=== Dataset extract ===
BEGIN
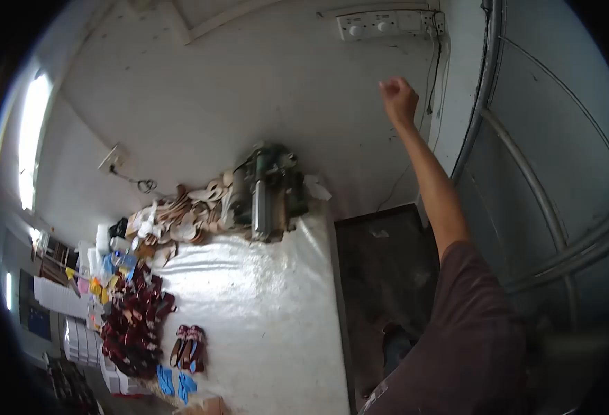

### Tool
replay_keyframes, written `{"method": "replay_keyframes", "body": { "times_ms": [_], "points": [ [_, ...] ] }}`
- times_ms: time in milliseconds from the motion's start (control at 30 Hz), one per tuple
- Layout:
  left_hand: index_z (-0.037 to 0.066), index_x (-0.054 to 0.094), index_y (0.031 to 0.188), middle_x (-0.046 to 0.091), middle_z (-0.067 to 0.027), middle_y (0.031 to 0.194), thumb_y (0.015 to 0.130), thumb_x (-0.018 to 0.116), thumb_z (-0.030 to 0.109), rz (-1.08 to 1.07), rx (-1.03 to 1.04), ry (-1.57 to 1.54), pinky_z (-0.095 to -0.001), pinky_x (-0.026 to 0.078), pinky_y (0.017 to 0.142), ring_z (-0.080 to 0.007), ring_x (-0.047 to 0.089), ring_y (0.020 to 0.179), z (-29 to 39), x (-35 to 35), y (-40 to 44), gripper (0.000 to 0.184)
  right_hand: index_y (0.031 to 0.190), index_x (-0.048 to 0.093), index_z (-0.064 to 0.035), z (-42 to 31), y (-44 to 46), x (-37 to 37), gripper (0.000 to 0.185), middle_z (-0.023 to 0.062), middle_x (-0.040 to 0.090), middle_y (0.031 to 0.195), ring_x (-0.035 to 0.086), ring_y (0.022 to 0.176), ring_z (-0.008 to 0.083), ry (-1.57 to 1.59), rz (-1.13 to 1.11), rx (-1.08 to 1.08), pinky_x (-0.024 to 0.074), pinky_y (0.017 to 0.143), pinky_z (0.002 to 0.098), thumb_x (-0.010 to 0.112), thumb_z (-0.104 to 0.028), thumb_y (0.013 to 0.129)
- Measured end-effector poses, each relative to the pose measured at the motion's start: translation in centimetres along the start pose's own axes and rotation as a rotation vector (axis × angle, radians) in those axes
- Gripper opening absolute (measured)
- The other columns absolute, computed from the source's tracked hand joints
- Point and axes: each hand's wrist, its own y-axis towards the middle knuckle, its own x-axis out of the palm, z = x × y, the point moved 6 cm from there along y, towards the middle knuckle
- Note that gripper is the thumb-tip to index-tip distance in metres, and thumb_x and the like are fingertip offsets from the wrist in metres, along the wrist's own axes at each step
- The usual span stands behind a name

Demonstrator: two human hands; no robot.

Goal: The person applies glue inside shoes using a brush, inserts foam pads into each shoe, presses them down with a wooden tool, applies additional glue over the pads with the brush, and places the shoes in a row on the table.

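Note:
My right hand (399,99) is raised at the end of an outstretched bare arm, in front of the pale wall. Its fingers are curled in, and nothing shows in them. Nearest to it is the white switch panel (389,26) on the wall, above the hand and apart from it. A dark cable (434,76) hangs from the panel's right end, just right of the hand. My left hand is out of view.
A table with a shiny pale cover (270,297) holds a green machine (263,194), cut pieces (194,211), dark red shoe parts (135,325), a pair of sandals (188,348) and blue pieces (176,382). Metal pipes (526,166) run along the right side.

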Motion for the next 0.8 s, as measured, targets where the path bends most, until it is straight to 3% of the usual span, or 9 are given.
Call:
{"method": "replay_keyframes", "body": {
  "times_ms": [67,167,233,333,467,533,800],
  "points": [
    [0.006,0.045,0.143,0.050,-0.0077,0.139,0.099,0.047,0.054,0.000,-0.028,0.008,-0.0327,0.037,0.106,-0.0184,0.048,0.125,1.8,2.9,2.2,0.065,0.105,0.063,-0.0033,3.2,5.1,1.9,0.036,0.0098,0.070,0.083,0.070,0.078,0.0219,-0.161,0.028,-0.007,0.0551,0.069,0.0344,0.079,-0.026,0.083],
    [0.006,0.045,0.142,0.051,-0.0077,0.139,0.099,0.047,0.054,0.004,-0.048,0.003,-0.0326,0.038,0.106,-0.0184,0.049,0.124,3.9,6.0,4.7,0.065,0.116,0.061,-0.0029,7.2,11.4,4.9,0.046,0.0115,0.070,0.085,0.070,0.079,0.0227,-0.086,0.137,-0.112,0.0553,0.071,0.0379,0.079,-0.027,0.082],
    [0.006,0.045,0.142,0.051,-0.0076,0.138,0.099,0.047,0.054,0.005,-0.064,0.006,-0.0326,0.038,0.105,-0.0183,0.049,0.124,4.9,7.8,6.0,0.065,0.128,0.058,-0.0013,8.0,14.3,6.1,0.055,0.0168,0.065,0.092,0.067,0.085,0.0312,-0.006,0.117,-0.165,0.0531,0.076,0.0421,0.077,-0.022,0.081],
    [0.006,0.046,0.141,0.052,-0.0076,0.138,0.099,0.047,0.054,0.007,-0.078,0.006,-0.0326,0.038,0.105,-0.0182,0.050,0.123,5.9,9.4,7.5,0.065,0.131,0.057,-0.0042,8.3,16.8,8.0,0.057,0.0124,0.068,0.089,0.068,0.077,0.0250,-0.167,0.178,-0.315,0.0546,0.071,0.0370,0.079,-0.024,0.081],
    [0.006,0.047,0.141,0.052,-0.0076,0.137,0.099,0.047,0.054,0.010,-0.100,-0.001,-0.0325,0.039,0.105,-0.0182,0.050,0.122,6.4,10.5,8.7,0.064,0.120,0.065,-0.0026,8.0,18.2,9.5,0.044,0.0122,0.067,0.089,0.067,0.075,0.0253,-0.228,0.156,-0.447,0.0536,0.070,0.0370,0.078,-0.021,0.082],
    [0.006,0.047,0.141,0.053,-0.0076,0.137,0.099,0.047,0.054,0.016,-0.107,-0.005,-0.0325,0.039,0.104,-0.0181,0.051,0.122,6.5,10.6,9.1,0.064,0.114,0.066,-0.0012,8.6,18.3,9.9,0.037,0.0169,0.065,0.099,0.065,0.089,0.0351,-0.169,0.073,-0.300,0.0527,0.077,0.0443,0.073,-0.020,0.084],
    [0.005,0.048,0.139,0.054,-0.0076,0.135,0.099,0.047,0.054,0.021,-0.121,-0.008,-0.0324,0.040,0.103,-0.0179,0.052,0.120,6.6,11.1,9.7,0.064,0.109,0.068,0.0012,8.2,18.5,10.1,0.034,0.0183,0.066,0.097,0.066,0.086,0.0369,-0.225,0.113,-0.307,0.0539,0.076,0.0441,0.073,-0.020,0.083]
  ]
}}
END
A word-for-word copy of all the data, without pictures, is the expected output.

=== Exercise answer ===
### Tool
replay_keyframes, written `{"method": "replay_keyframes", "body": { "times_ms": [_], "points": [ [_, ...] ] }}`
- times_ms: time in milliseconds from the motion's start (control at 30 Hz), one per tuple
- Layout:
  left_hand: index_z (-0.037 to 0.066), index_x (-0.054 to 0.094), index_y (0.031 to 0.188), middle_x (-0.046 to 0.091), middle_z (-0.067 to 0.027), middle_y (0.031 to 0.194), thumb_y (0.015 to 0.130), thumb_x (-0.018 to 0.116), thumb_z (-0.030 to 0.109), rz (-1.08 to 1.07), rx (-1.03 to 1.04), ry (-1.57 to 1.54), pinky_z (-0.095 to -0.001), pinky_x (-0.026 to 0.078), pinky_y (0.017 to 0.142), ring_z (-0.080 to 0.007), ring_x (-0.047 to 0.089), ring_y (0.020 to 0.179), z (-29 to 39), x (-35 to 35), y (-40 to 44), gripper (0.000 to 0.184)
  right_hand: index_y (0.031 to 0.190), index_x (-0.048 to 0.093), index_z (-0.064 to 0.035), z (-42 to 31), y (-44 to 46), x (-37 to 37), gripper (0.000 to 0.185), middle_z (-0.023 to 0.062), middle_x (-0.040 to 0.090), middle_y (0.031 to 0.195), ring_x (-0.035 to 0.086), ring_y (0.022 to 0.176), ring_z (-0.008 to 0.083), ry (-1.57 to 1.59), rz (-1.13 to 1.11), rx (-1.08 to 1.08), pinky_x (-0.024 to 0.074), pinky_y (0.017 to 0.143), pinky_z (0.002 to 0.098), thumb_x (-0.010 to 0.112), thumb_z (-0.104 to 0.028), thumb_y (0.013 to 0.129)
- Measured end-effector poses, each relative to the pose measured at the motion's start: translation in centimetres along the start pose's own axes and rotation as a rotation vector (axis × angle, radians) in those axes
- Gripper opening absolute (measured)
- The other columns absolute, computed from the source's tracked hand joints
- Point and axes: each hand's wrist, its own y-axis towards the middle knuckle, its own x-axis out of the palm, z = x × y, the point moved 6 cm from there along y, towards the middle knuckle
- Note that gripper is the thumb-tip to index-tip distance in metres, and thumb_x and the like are fingertip offsets from the wrist in metres, along the wrist's own axes at each step
- The usual span stands behind a name

Demonstrator: two human hands; no robot.

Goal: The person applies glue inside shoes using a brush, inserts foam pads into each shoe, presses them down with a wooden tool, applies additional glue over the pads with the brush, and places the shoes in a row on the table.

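Note:
My right hand (399,99) is raised at the end of an outstretched bare arm, in front of the pale wall. Its fingers are curled in, and nothing shows in them. Nearest to it is the white switch panel (389,26) on the wall, above the hand and apart from it. A dark cable (434,76) hangs from the panel's right end, just right of the hand. My left hand is out of view.
A table with a shiny pale cover (270,297) holds a green machine (263,194), cut pieces (194,211), dark red shoe parts (135,325), a pair of sandals (188,348) and blue pieces (176,382). Metal pipes (526,166) run along the right side.
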
Motion for the next 0.8 s, as measured, targets where the path bends most, until it is straight to 3% of the usual span, or 9 are given.
Call:
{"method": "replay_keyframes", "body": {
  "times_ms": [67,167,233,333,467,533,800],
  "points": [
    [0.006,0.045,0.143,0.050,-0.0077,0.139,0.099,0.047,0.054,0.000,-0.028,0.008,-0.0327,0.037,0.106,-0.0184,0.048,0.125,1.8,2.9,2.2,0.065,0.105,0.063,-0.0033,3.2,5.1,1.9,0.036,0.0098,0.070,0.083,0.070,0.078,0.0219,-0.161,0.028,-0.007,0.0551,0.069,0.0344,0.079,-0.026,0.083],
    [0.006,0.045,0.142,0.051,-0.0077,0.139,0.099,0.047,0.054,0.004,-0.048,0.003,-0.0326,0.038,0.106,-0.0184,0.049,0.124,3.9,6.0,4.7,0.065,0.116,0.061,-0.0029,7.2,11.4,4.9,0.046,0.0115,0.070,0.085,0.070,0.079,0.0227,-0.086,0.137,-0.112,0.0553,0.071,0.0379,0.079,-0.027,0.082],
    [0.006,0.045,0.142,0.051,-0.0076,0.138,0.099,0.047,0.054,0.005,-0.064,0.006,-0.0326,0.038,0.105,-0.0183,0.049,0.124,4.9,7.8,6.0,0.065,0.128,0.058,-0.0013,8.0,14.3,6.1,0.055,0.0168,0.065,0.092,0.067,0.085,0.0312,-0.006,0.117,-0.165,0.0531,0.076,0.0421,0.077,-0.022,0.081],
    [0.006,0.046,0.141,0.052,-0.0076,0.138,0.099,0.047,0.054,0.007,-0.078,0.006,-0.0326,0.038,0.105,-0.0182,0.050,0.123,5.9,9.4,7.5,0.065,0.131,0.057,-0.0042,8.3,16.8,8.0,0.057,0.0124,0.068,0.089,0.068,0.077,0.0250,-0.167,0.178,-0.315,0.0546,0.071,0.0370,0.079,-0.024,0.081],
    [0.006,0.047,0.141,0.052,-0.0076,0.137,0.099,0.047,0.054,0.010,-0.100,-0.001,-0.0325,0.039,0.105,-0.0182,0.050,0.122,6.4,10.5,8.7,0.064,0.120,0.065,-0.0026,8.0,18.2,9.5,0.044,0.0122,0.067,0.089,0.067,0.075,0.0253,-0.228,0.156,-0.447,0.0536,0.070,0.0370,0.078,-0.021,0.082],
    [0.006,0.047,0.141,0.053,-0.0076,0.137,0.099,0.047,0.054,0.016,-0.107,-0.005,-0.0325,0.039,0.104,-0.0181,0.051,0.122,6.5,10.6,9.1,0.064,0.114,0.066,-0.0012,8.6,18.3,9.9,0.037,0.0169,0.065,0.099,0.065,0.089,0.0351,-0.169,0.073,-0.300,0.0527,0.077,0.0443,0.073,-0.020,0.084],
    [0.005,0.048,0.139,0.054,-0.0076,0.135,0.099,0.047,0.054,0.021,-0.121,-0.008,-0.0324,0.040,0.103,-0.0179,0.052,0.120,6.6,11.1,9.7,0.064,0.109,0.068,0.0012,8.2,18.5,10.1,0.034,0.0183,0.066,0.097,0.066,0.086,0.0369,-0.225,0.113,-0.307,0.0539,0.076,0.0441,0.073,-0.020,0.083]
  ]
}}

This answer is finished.